● **TASK STATEMENT**
Word for word, output the data, with none of its pictures.

● **GIVEN INFORMATION**
--- --- ---

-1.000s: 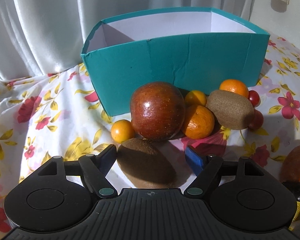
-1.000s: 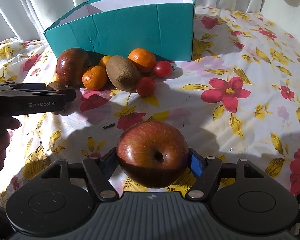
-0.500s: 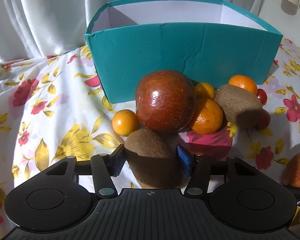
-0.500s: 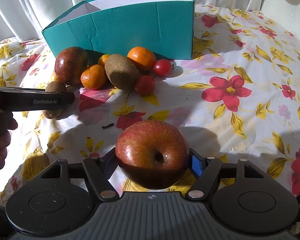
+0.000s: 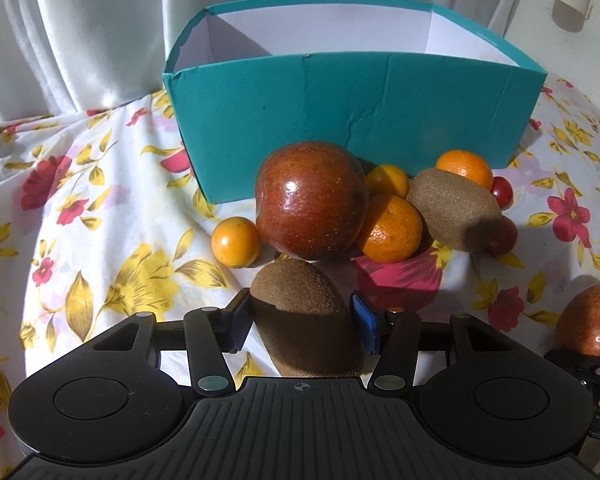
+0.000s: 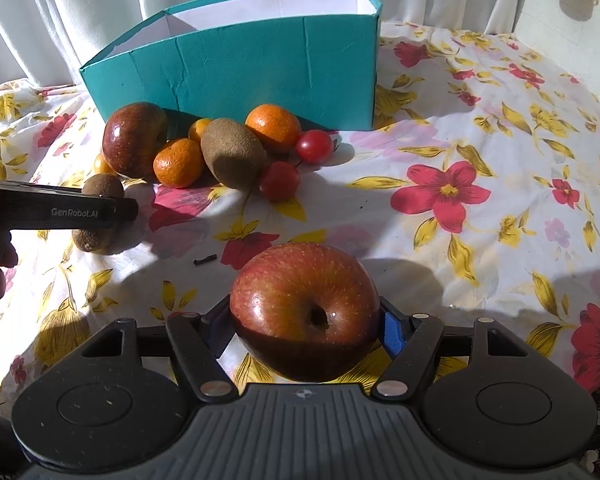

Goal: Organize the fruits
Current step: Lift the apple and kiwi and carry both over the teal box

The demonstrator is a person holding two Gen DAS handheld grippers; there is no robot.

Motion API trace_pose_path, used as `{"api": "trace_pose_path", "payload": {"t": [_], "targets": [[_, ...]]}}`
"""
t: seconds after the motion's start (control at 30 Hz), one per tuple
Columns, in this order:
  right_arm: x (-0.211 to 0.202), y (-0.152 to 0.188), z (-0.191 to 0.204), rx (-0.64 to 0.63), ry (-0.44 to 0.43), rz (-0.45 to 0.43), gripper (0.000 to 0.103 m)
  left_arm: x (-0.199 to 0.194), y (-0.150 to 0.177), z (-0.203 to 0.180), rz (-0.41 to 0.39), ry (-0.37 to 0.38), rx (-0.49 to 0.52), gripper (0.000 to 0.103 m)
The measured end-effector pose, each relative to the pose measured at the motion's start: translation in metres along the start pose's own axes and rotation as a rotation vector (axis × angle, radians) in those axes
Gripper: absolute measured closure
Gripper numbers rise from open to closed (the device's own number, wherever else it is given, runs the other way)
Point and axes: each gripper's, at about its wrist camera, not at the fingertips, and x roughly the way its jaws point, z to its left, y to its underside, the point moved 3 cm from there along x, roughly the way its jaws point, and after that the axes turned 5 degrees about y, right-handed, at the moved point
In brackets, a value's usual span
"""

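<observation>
My left gripper (image 5: pixel 302 326) is shut on a brown kiwi (image 5: pixel 300 304) and holds it above the cloth, in front of the fruit pile. The same kiwi (image 6: pixel 98 212) and left gripper show in the right wrist view at the left. My right gripper (image 6: pixel 306 326) is shut on a red apple (image 6: pixel 305 316). A teal box (image 5: pixel 356 120) with a white inside stands behind the pile. The pile holds a dark red apple (image 5: pixel 312 200), a second kiwi (image 5: pixel 454 214), oranges (image 5: pixel 390 228), small yellow fruits (image 5: pixel 236 242) and red cherry tomatoes (image 6: pixel 314 146).
A flowered tablecloth (image 6: pixel 480 152) covers the table. White curtains (image 5: pixel 80 28) hang behind the box. A small dark scrap (image 6: pixel 205 259) lies on the cloth in front of my right gripper.
My left gripper closed on the kiwi and lifted it off the cloth, rising so that the box's inside shows more. My right gripper kept hold of the apple.
</observation>
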Motion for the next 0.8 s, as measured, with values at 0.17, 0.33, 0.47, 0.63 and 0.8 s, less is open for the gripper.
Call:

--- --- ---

● **SOLVED EXERCISE**
-1.000s: 
-1.000s: 
-0.500s: 
-0.500s: 
+0.000s: 
+0.000s: 

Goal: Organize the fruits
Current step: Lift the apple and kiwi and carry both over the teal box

The demonstrator is a person holding two Gen DAS handheld grippers; there is no robot.

Motion API trace_pose_path, used as `{"api": "trace_pose_path", "payload": {"t": [_], "targets": [[_, ...]]}}`
"""
t: seconds after the motion's start (control at 30 Hz), one per tuple
Columns, in this order:
  right_arm: x (-0.211 to 0.202), y (-0.152 to 0.188), z (-0.191 to 0.204), rx (-0.64 to 0.63), ry (-0.44 to 0.43), rz (-0.45 to 0.43), gripper (0.000 to 0.103 m)
  left_arm: x (-0.199 to 0.194), y (-0.150 to 0.177), z (-0.203 to 0.180), rz (-0.41 to 0.39), ry (-0.37 to 0.38), rx (-0.49 to 0.52), gripper (0.000 to 0.103 m)
The measured end-effector pose, each relative to the pose measured at the motion's start: translation in metres along the start pose's own axes and rotation as a rotation vector (axis × angle, radians) in those axes
Gripper: absolute measured closure
Gripper numbers rise from open to closed (the device's own number, wherever else it is given, runs the other way)
Point and axes: each gripper's, at about its wrist camera, not at the fingertips, and x roughly the way its jaws point, z to its left, y to its underside, the point moved 3 cm from there along x, roughly the way its jaws point, and after that the axes turned 5 degrees about y, right-handed, at the moved point
In brackets, a value's usual span
"""

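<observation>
My left gripper (image 5: pixel 302 326) is shut on a brown kiwi (image 5: pixel 300 304) and holds it above the cloth, in front of the fruit pile. The same kiwi (image 6: pixel 98 212) and left gripper show in the right wrist view at the left. My right gripper (image 6: pixel 306 326) is shut on a red apple (image 6: pixel 305 316). A teal box (image 5: pixel 356 120) with a white inside stands behind the pile. The pile holds a dark red apple (image 5: pixel 312 200), a second kiwi (image 5: pixel 454 214), oranges (image 5: pixel 390 228), small yellow fruits (image 5: pixel 236 242) and red cherry tomatoes (image 6: pixel 314 146).
A flowered tablecloth (image 6: pixel 480 152) covers the table. White curtains (image 5: pixel 80 28) hang behind the box. A small dark scrap (image 6: pixel 205 259) lies on the cloth in front of my right gripper.
My left gripper closed on the kiwi and lifted it off the cloth, rising so that the box's inside shows more. My right gripper kept hold of the apple.
</observation>
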Motion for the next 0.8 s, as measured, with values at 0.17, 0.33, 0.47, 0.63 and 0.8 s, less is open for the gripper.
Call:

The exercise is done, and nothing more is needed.